几乎。正如您所期望的,哈希映射需要一种获取对象哈希码的方法。在 Java 中,这是由 Object 实现的hashCode 方法提供的,但需要由您的 Card 类覆盖。
*update: as pst points out, it must also reimplement equals.
*更新:正如pst指出的那样,它还必须重新实现equals。
回答by Anthony Accioly
Card should override equalsand hashCode.
Take a look here: http://www.ibm.com/developerworks/java/library/j-jtp05273/index.html
卡应该覆盖equals和hashCode。看看这里:http: //www.ibm.com/developerworks/java/library/j-jtp05273/index.html
回答by Chris Dennett
You need to implement the hashCode and equals methods, since this allows equality testing on two different objects, and also helps with hash map storage. Without implementing these, two objects will be seen as distinct even if their properties are the same. See http://www.jchq.net/certkey/0902certkey.htmfor more details.
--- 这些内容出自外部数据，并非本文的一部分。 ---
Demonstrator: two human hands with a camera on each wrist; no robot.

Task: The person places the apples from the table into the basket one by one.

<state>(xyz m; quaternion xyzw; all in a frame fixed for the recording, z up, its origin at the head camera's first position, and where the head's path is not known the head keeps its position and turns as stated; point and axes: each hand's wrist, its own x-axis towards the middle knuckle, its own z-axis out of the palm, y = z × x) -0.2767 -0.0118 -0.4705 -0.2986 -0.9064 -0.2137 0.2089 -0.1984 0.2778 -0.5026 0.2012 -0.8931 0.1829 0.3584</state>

您需要实现 hashCode 和 equals 方法,因为这允许对两个不同对象进行相等性测试,并且还有助于哈希映射存储。如果不实现这些,即使它们的属性相同,两个对象也会被视为不同的。有关更多详细信息,请参阅http://www.jchq.net/certkey/0902certkey.htm。
回答by entonio
You'll have to override the hashCode()method for Cardand make it return the same value if and only if the cards are equal - you should override equals()too. Because that's what the HashMaprelies on in order to find the objects referenced by the keys; as it stands now, it's the versions of those methods inherited from Objectthat are being used, which will only match if you use the same objects as keys, whereas you're creating new, albeit 'equal', ones.
当且仅当卡片相等时,您必须覆盖hashCode()方法Card并使其返回相同的值 - 您也应该覆盖equals()。因为这是HashMap查找键所引用的对象所依赖的;就目前而言,它是从Object正在使用的那些方法继承的版本,只有当您使用相同的对象作为键时才会匹配,而您正在创建新的,尽管是“相等”的。